Él le metió un dedo en la oreja, y la uña parecía larga y filosa como una aguja. La retorció y raspó, la hundió más, hasta que el dolor fue insoportable.
Jennifer gritó, pero nadie respondió.
Él le tocó los pechos chatos, aplanados por largos años de existencia supina y alimentación intravenosa. Aun en su estado asexual, los pezones eran una fuente de dolor, y él sabía cómo crear sufrimiento.
Sin embargo, no importaba tanto lo que le hacía, sino lo que haría a continuación. Tenía una inventiva inagotable. El verdadero terror consistía en esperar lo desconocido.
Jennifer gritó, pidiendo ayuda, alivio. Rogó a Dios la muerte.
Sus alaridos cayeron en el vacío.
Al fin calló y soportó.
Él la soltó, pero Jennifer sabía que aún estaba junto a la cama.
—Ámame —dijo Bryan.
—Por favor, lárgate.
—Ámame —susurró Bryan.
Si Jennifer hubiera podido producir lágrimas, habría llorado.
—Ámame, y no tendré razones para lastimarte otra vez. Sólo quiero que me ames.
Era tan incapaz de amarle como de producir lágrimas con sus ojos arruinados. Era más fácil amar a una víbora, una piedra, la fría e indiferente negrura interestelar.
—Sólo necesito que me amen —insistió Bryan.
Jennifer sabía que él era incapaz de amar. No tenía la menor idea del significado de esa palabra. Sólo quería eso porque no podía tenerlo, no podía sentirlo, porque para él era un misterio, una gran incógnita. Aunque Jennifer pudiera amarlo y convencerlo de su amor ella no se salvaría, pues el amor no le conmovería cuando al fin lo recibiera. Negaría su existencia y continuaría torturándola por costumbre.
De pronto regresó el ruido de la lluvia. Voces en el corredor. Las ruedas chirriantes del carrito que traía las bandejas de la cena.
El tormento había concluido. Por ahora.
—No puedo quedarme mucho tiempo esta noche —dijo Bryan—. No puedo quedarme la eternidad de costumbre.

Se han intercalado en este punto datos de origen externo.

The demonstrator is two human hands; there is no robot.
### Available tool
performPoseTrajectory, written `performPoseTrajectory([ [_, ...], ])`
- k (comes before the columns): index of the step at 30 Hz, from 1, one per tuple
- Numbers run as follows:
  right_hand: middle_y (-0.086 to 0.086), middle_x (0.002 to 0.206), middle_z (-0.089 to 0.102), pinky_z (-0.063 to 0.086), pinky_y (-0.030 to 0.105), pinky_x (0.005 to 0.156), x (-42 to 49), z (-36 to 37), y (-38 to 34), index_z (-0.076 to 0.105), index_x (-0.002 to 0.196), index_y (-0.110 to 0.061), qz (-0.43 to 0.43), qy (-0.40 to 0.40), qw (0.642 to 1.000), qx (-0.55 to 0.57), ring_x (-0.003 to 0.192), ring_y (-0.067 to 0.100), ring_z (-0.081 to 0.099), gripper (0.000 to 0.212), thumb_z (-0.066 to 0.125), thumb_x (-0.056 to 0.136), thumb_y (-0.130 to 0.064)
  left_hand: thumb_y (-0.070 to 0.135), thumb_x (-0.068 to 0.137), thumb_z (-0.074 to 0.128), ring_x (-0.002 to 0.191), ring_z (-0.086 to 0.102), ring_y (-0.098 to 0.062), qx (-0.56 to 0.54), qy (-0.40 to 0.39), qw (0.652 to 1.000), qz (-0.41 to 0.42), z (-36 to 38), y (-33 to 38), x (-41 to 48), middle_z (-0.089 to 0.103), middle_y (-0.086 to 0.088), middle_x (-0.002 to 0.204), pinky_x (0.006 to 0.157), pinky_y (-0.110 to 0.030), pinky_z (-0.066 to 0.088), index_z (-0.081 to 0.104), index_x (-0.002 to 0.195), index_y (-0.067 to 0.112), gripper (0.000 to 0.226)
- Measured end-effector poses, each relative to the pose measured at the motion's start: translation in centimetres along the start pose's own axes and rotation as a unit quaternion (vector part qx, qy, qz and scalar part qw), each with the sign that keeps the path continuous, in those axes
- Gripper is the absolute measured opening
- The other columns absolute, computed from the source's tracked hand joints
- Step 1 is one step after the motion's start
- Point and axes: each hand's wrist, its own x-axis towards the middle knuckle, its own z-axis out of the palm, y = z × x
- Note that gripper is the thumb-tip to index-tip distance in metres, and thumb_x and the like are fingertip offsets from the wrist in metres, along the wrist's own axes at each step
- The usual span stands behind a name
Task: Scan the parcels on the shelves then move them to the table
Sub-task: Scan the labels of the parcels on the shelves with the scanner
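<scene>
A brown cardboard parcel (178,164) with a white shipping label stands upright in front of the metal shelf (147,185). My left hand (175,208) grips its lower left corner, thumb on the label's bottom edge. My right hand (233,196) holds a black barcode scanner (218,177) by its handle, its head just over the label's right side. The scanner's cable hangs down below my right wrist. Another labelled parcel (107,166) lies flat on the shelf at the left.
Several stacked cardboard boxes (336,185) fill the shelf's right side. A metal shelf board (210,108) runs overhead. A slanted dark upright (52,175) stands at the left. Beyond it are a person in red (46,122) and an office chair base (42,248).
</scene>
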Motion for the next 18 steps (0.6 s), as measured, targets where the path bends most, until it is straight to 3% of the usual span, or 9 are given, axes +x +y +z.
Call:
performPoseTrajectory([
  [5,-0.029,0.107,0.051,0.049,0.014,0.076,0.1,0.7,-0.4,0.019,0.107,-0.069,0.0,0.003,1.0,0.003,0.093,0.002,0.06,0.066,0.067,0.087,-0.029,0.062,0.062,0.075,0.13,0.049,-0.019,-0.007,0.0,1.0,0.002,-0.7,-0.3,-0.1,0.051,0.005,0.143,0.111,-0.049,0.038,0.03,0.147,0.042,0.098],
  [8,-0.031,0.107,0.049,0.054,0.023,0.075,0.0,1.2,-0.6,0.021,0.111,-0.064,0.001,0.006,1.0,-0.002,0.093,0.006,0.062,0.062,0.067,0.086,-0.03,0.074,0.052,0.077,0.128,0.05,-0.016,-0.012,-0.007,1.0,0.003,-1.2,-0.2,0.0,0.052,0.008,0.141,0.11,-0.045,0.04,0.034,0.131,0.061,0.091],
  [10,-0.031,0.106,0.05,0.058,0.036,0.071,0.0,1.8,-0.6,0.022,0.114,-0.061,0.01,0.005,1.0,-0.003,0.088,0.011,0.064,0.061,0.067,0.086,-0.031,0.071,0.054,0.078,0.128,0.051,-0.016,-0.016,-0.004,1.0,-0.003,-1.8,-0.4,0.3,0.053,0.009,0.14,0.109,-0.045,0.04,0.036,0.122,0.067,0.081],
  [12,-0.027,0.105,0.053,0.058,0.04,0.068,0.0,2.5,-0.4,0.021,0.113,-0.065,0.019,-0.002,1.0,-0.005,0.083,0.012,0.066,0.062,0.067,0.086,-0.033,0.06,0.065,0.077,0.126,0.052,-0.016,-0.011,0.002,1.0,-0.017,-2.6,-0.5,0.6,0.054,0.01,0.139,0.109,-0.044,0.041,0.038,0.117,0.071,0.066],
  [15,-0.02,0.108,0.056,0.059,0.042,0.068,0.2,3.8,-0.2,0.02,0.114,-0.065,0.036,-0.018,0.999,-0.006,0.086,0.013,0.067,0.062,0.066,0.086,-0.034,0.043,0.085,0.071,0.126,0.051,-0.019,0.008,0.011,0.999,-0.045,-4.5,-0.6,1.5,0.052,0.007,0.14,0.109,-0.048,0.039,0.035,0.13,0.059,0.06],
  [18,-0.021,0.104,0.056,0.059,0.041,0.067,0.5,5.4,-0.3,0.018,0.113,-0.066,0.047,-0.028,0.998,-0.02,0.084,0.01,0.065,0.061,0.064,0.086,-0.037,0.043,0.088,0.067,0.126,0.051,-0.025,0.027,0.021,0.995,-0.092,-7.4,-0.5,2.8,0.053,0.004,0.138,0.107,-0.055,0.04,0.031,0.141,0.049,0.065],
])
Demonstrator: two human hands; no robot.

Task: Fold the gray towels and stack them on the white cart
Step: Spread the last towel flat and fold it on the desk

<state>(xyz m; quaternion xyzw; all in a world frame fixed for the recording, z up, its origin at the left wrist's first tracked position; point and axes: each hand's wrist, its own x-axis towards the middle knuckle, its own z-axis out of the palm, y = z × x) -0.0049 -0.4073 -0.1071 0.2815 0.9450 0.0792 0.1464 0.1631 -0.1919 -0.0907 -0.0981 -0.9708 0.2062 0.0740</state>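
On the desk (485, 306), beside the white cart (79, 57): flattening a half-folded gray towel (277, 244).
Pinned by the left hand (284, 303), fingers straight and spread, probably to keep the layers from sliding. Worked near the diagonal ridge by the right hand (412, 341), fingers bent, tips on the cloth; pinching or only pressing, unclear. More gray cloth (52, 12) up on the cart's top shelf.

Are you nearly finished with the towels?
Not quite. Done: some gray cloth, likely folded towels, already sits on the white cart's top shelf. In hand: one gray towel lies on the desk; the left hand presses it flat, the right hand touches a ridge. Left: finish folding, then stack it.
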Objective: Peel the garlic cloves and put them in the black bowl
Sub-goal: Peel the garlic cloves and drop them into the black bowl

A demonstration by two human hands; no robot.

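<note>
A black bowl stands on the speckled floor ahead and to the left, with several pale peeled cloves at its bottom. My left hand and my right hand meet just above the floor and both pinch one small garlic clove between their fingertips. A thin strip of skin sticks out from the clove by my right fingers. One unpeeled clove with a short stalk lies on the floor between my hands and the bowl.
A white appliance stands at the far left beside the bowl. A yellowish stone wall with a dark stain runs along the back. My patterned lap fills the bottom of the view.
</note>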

Se rio de su propio comentario, festejando su propia ocurrencia, pero para Jennifer fue sólo un sonido húmedo, obsceno y gutural.
—He tenido un inesperado aumento en la clientela —dijo él—. Mucho que hacer. Me temo que debo irme.
Como siempre, se despidió inclinándose sobre la baranda de la cama y besándole el insensible lado izquierdo del rostro. Jennifer no podía sentir la presión ni la textura de los labios contra la mejilla, sólo un frío roce de mariposa. Sospechaba que el beso no sería diferente, sólo más frío, si lo recibiera en el lado sensible de su cara.
Cuando Bryan se marchó, decidió hacer ruido y Jennifer escuchó los pasos que se alejaban.
Al cabo de un rato, Angelina fue a darle la cena. Comidas blandas. Puré de patatas con salsa. Puré de carne. Puré de guisantes. Salsa de manzana con una pizca de canela y azúcar moreno. Helado. Cosas que no le costara tragar.
Jennifer no comentó lo que había ocurrido. La amarga experiencia le había enseñado que no la creerían.
Él debía de tener la apariencia de un ángel, porque todos salvo ella parecían dispuestos a confiar en él a primera vista atribuyéndole sólo los motivos más benignos y las intenciones más nobles.
Se preguntó si alguna vez terminaría su ordalía.